Instructions to follow >>
Up to and including the line with "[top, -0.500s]", write out the listing from its first line, minus the pictures.

Data segment >>
——————
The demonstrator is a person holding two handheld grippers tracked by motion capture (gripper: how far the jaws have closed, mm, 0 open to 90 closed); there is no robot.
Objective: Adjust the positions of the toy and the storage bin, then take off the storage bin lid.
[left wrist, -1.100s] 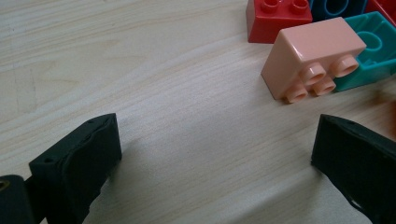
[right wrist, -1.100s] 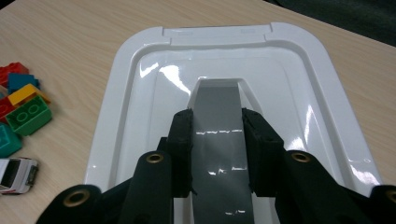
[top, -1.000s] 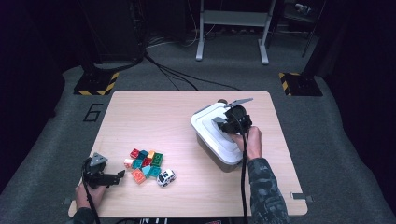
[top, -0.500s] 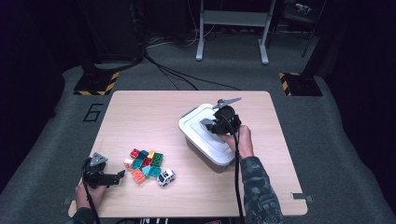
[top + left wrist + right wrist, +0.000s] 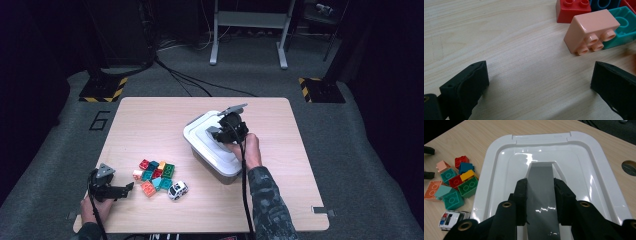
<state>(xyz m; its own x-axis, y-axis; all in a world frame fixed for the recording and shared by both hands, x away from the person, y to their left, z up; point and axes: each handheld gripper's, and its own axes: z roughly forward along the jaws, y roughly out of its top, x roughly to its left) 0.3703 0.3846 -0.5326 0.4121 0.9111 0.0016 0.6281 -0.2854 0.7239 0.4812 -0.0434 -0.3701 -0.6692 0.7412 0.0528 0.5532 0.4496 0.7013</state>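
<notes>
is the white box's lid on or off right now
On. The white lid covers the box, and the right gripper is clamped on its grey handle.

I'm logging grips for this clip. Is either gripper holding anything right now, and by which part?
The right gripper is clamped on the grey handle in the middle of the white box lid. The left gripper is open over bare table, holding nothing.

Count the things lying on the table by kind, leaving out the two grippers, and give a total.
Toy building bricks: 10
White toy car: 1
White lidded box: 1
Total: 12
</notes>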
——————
Your solution >>
The demonstrator is a person holding two handheld grippers tracked by motion capture (gripper: how far the jaws have closed, mm, 0 open to 90 closed); there is no robot.
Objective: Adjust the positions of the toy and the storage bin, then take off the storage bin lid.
[left wrist, -1.100s] 
[right wrist, -1.100s] 
[top, -1.000s] 
[top, -0.500s] 

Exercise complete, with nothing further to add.